Web Translate It will be:

  • web-based. You will use Web Translate It in your web browser over the internet. You don’t have to worry about anything: just work and collaborate easily.
  • commercial. Although everything seems to be free on Internet nowadays, we develop software for a living. We believe our product will be superior than the open source alternatives and that it will worth every penny. We haven’t clearly defined the price yet, but we really want it to be fair, as in bring more value than it costs, and we will likely use the “pay as you go” model. At some point we will introduce a free plan for open source projects.
  • a translation tool. We will support the translation files formats we’re used to in the course of our jobs: Gettext .pot, yml and Apple Strings (the iPhone and Mac apps translation format). We plan to support more file formats later on. We also plan to integrate a translation memory, although this feature may come a bit later.
  • a communication tool. Stop emails! Assign jobs and deadlines on the tool itself. Ask questions to the project owner, all the project stakeholders will be able to communicate very easily, and everything will be really visible.
  • a tool for developers. We’ll integrate Web Translate It to the major web development frameworks. We plan to integrate first those we use and love: Ruby on Rails and Django.

Get in touch

For frequent updates, subscribe to our Atom feed. If you want us to contact you as soon as we launch join our mailing list on the Web Translate It website.

We also have our customer support forum on GetSatisfaction if you have any ideas, questions or suggestions.

Let’s start talking

Posted by Edouard on May 1, 2009

We’ve been actively working for months without saying a word. Now it’s time to introduce ourselves and talk about what we are doing.

Étienne and I are the co-founders of this not-yet-officially-created software company called Atelier Convivialité.

A few months ago we decided to work together and start our own software company.
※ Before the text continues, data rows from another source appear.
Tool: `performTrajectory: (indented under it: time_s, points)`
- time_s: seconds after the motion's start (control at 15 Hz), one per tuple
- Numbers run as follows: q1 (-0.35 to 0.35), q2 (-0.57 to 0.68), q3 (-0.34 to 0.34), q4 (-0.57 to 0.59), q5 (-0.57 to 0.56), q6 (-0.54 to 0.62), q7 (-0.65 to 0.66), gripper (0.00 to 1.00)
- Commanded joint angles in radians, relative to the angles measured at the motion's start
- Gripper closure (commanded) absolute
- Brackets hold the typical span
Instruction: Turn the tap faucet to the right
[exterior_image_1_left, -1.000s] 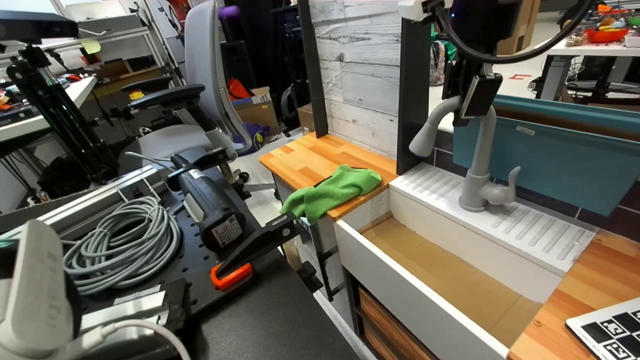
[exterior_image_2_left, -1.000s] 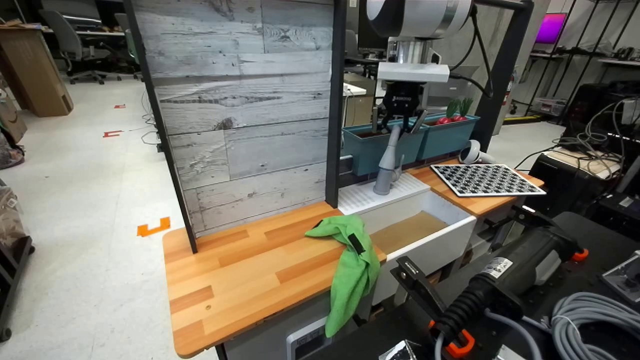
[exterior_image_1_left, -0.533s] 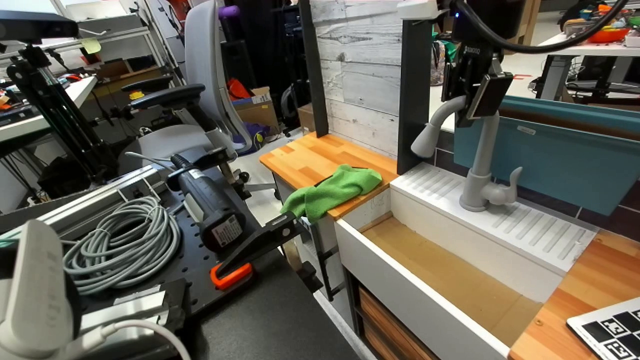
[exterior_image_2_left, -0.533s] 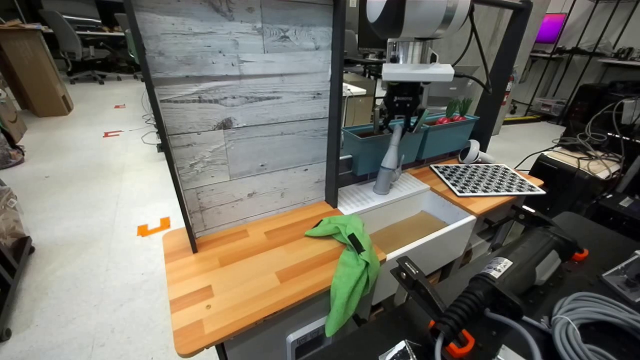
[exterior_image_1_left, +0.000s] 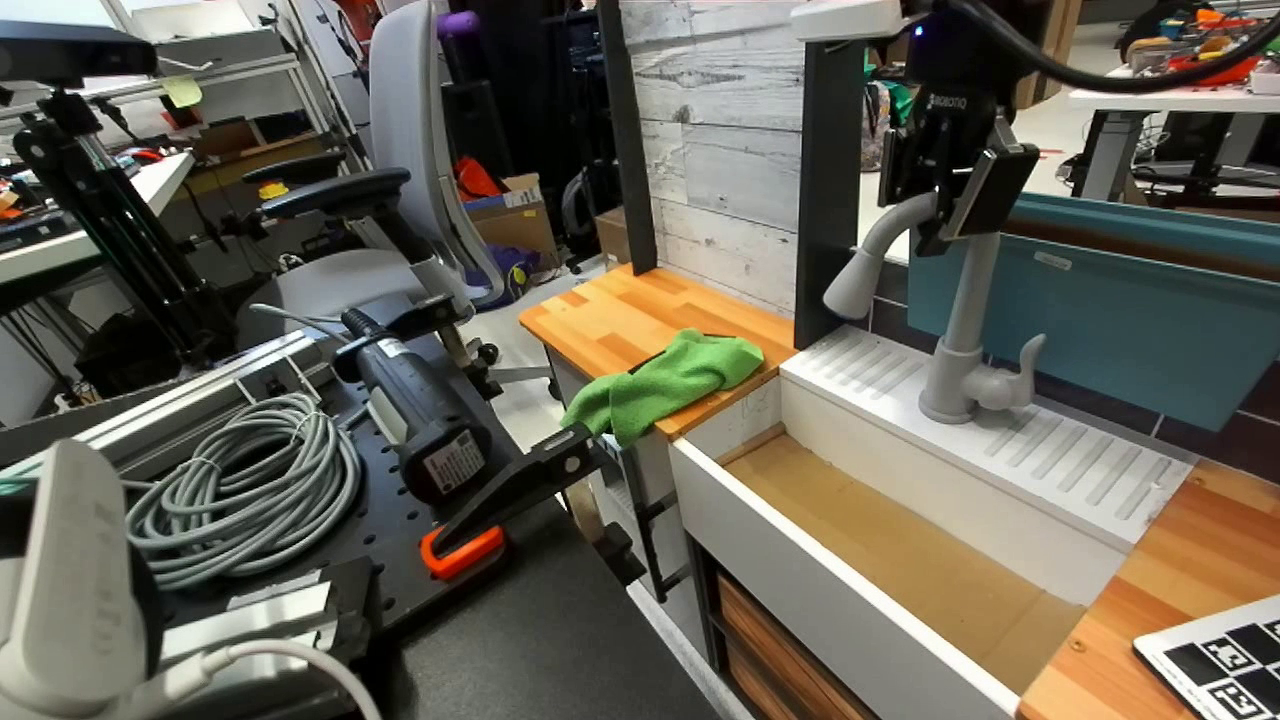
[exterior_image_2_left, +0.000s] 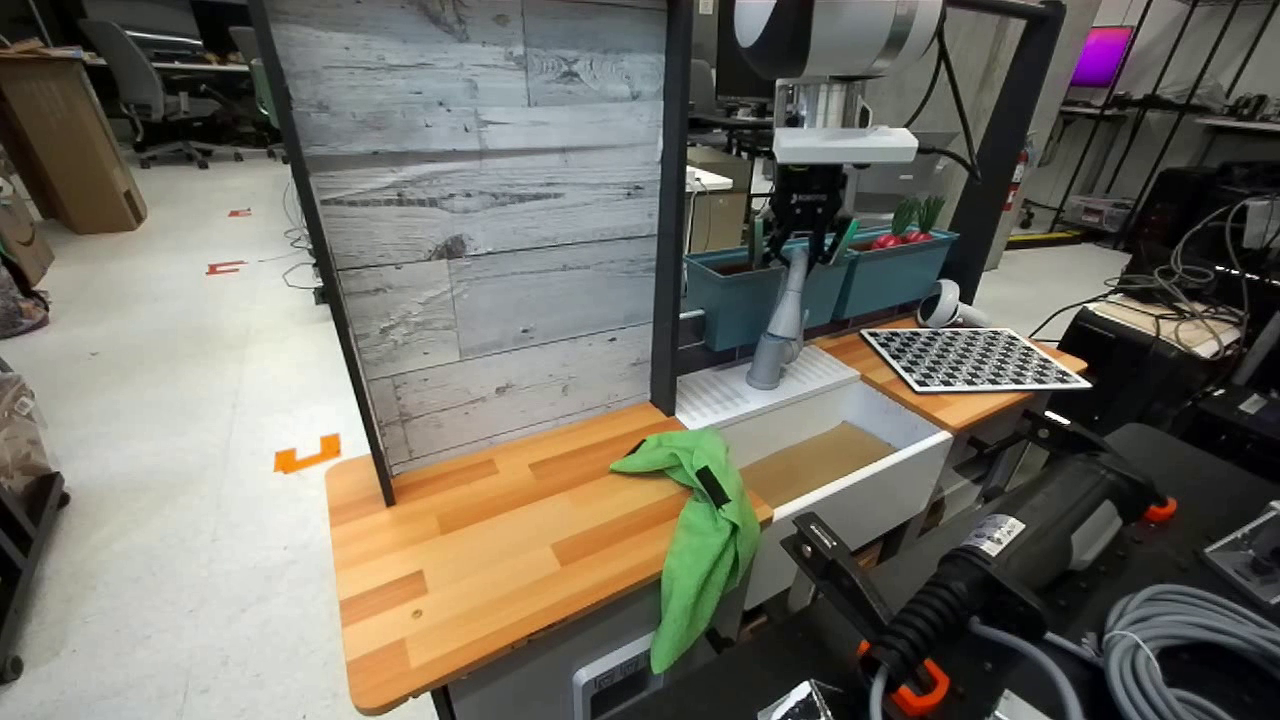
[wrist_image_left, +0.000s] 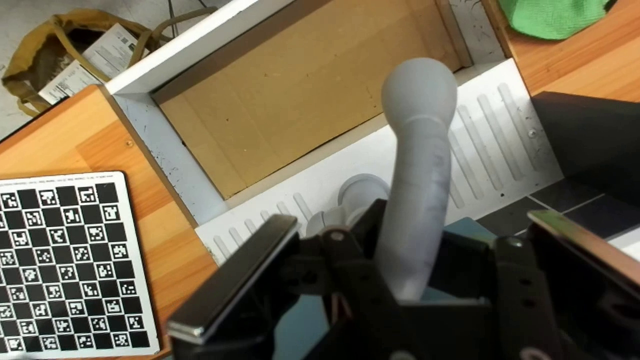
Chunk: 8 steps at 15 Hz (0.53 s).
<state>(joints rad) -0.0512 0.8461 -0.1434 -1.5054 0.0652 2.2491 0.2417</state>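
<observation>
One tap faucet (exterior_image_1_left: 962, 335) is rising from the ribbed white ledge (exterior_image_1_left: 1080, 470) beside the sink (exterior_image_1_left: 770, 565) in both exterior views, and in my wrist view its spout (wrist_image_left: 420, 165) is running long-axis toward 12 o'clock, with the base (wrist_image_left: 362, 186) showing at 10. My gripper (wrist_image_left: 410, 218) is standing wide astride that spout, one finger (wrist_image_left: 235, 272) on the 9 o'clock side and its twin on the 3, and I'm not able to tell whether either is touching. I'm judging that turning right will be calling for a shove across that axis toward 3 o'clock, with the green cloth (wrist_image_left: 555, 20) lying farther out at 1.
</observation>
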Motion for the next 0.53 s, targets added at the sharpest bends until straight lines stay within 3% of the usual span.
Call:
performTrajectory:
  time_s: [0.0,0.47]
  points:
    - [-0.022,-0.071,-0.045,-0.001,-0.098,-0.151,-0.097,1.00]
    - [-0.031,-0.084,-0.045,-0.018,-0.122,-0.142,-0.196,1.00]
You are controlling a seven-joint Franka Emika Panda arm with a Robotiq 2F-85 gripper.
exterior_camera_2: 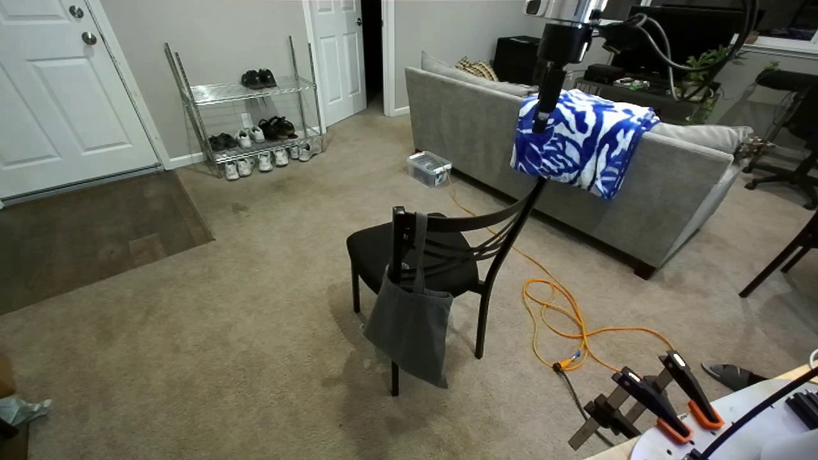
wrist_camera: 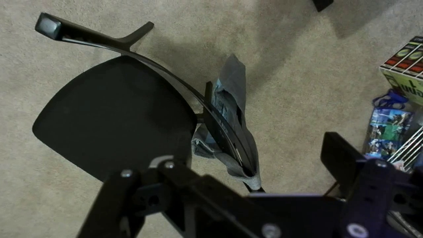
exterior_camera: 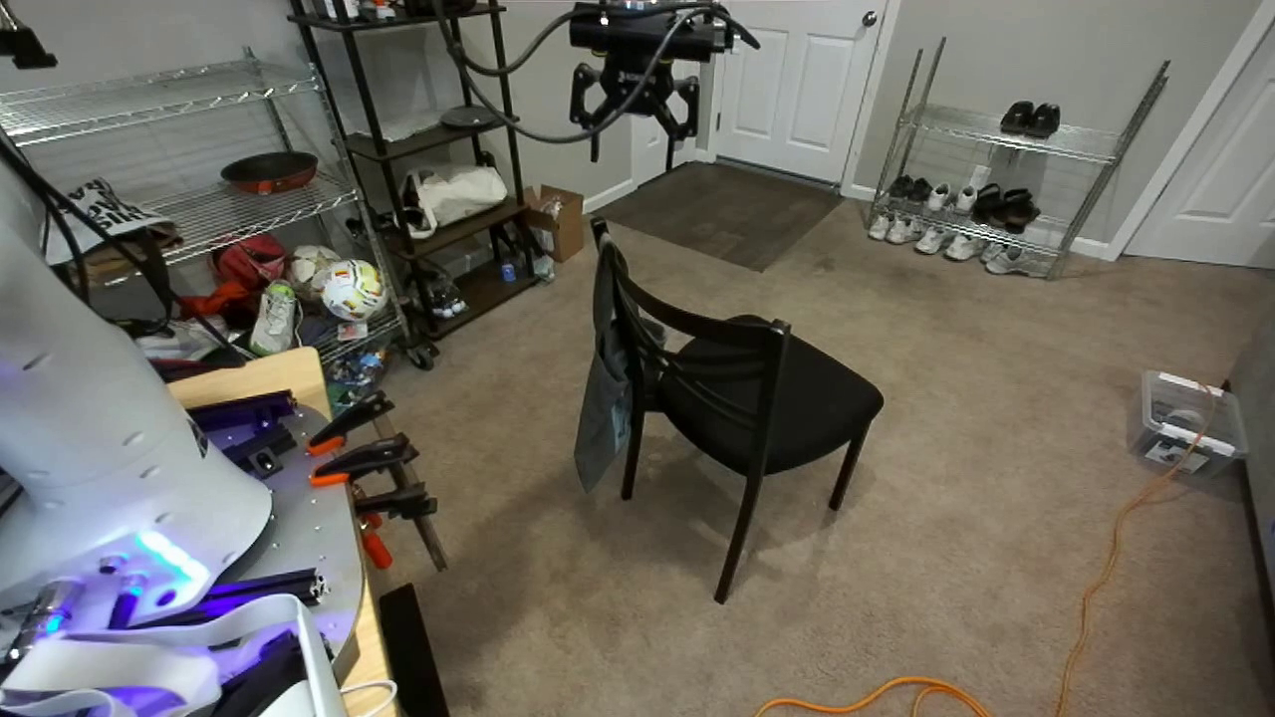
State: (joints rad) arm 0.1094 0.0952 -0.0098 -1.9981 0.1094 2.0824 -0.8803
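Observation:
My gripper [exterior_camera: 633,151] hangs in the air with its fingers apart and nothing between them. An exterior view shows it from the side [exterior_camera_2: 541,121], higher than the chair. It touches nothing; a black chair [exterior_camera: 797,398] stands on the carpet below it. A grey cloth bag [exterior_camera_2: 412,326] hangs by its strap from one post of the chair's backrest. In the wrist view the black seat [wrist_camera: 112,112] is seen from above at the left, and the bag [wrist_camera: 235,81] lies along the backrest near the middle. The spread fingers cross the lower part of that view.
Wire shelves [exterior_camera: 229,204] and a dark rack [exterior_camera: 453,229] stand by the wall. A shoe rack [exterior_camera_2: 249,96] is near the doors. A grey sofa [exterior_camera_2: 473,121] bears a blue and white blanket [exterior_camera_2: 588,140]. An orange cord [exterior_camera_2: 575,313] and a clear bin [exterior_camera_2: 429,167] lie on the floor.

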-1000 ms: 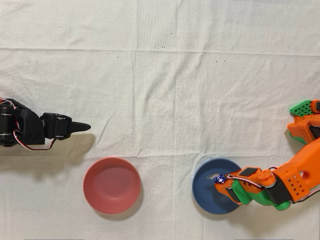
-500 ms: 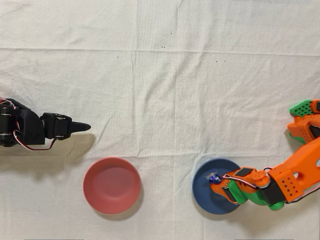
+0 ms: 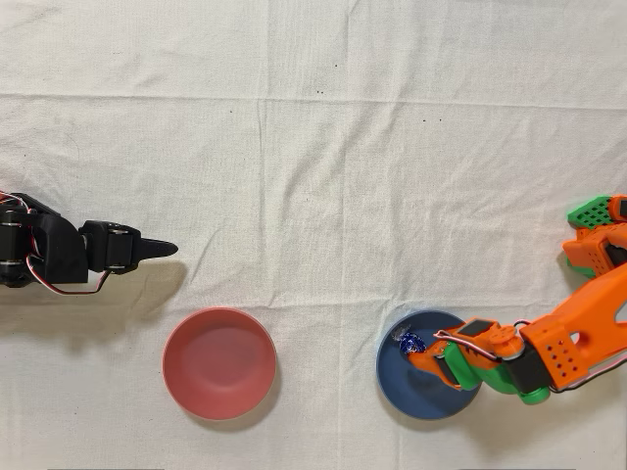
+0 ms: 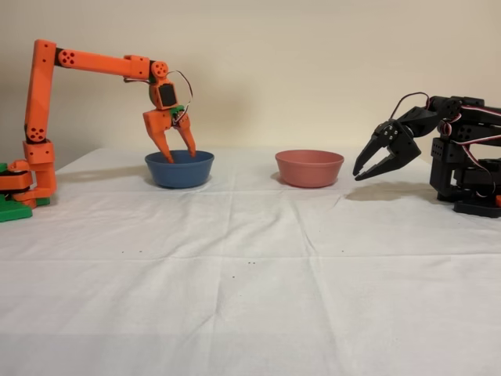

We like to work for ourselves and we share the same philosophy on how tools should be.

Software with a philosophy

Our company is named after Ivan Illich’s essay Tools for Conviviality which enlightened us very much.

In a nutshell, Illich’s essay states that a convivial tool should be efficient without degrading the user’s autonomy.

This simple idea may sound like common sense but most computer tools don’t even come close to that. It means a lot to us and we are taking it very seriously.

Many craftsmen are struggling with tools unadapted for their work. People end up doing work that should be automated.

Why is that? It may be because a specific tool don’t exist for their craftsmanships, or because the available tools became unadapted due to the new technologies. Or it could also be because they are poorly designed.

Bad tools get in the way and hurt. Good tools ought to be forgotten and help you work better.

So we decided to develop software that solve simple problems with this naive idea: we can do better and simpler.

Our tools will do less than our competitors because you ain’t gonna need it.

We also wrote a little red book. We want to develop convivial tools. We want our products to be simple and secure, and we want to be as transparent as possible.